En 2015, dans son Plan Stratégique Gabon Emergent (PSGE), le pouvoir PDG, avait promis la construction de six barrages pour renforcer nos capacités de production d'énergie de près 650 Mégawatts. Parmi lesquels, le barrage FeII sur la rivière l'Okano à Mitzic. 7 ans après rien n'a été fait. Ce n'est pas l'argent qui a manqué. Nos ressources budgétaires ont frôlé 22000 milliards de Fcfa sur cette même période. Ne pouvait-on pas dégager sur cette masse 1500 milliards de Fcfa sur une telle manne, pour construire les six ouvrages ?

De même, la Société gabonaise de raffinage (Sogara), à qui revient de couvrir la demande nationale en produits pétroliers, n'est plus en mesure de le faire. Il faut une raffinerie capable de traiter près de 10 millions de barils de pétrole par an.
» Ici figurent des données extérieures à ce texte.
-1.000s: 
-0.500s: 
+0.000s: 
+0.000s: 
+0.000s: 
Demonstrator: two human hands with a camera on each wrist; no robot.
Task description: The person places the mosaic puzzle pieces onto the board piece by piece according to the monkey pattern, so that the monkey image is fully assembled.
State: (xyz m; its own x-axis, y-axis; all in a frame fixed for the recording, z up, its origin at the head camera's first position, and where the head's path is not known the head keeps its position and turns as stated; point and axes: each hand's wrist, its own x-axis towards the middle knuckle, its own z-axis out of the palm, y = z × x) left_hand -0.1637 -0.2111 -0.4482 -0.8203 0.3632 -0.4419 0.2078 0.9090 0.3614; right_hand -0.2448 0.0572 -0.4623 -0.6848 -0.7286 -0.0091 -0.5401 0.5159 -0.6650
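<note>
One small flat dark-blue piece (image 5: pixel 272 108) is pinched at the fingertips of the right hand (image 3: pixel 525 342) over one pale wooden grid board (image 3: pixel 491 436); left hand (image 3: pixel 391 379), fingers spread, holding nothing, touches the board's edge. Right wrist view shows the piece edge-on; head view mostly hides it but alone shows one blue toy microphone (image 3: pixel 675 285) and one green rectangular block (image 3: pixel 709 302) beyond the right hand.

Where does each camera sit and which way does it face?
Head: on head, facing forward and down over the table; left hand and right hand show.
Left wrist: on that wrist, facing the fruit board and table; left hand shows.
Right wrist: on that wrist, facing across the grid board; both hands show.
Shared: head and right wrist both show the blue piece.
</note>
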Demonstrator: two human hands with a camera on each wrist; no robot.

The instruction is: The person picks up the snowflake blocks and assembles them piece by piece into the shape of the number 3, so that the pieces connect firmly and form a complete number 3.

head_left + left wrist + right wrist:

La Sogara n'a qu'une capacité de 1 millions de barils par an. Le projet de nouvelle raffinerie également contenu dans le PSGE n'ayant pas aussi abouti.

L'entreprise doit recourir aux importations en produits raffinés sur le marché international. Or, il faut payer cash les " traders pétroliers internationaux ", avant qu'ils ne consentent à vous livrer les précieux liquides. Sogara mal gérée à cause des détournements qui s'y opèrent, n'a toujours pas les moyens pour intervenir sur ce marché. D'où de nombreuses interruptions de fourniture de produits pétroliers. Le pire est à craindre.

La Seeg elle-même, n'a pas fait ce qu'il fallait comme investissement pour optimiser son outil de production. C'est ainsi qu'il n'existe pas d'interconnexion entre les différent RIC de production d'électricité au plan national. Les zones excédentaires en énergie, ne peuvent pas pallier à celles déficitaires dans un tel schéma.

La Seeg préfère mettre ses ressources, elles sont importes - 220 milliards de Fcfa de chiffres d'affaires annuelle en moyenne-, dans des projets funestes sans aucun rapport avec son objet social. A l'exemple de cet immeuble de la SNBG à Libreville, que la Seeg a voulu acheter au prix de 8 milliards de Fcfa, alors qu'elle valait 4 milliards de Fcfa selon les spécialistes. Cette opération a été initiée à la demande de qui vous savez.

Bref, le niveau requis des investissements pour avoir un service de qualité et efficient, n'a pas été atteint par le Seeg. Dans son rapport d'activité pour l'année 2021, la société n'a consacré que 27 milliards de Fcfa aux investissements (12% de son chiffre d'affaires), contre 40 milliards de Fcfa en charges salariales (20% du chiffre d'affaires). Cette dichotomie en dit long sur les priorités de cette entreprise publique.

J'appelle donc, toutes les parties prenantes à se ressaisir, pour endiguer définitivement ce phénomène d'interruption de fourniture en eau et en électricité. Outre qu'il fait du Gabon la risée du monde au-delà de ses frontières, il occasionne des nuisances à la population pouvant conduire à la mort. A moins que le génocide des habitants du Woleu-Ntem, devienne un nouvel objectif politique du pouvoir.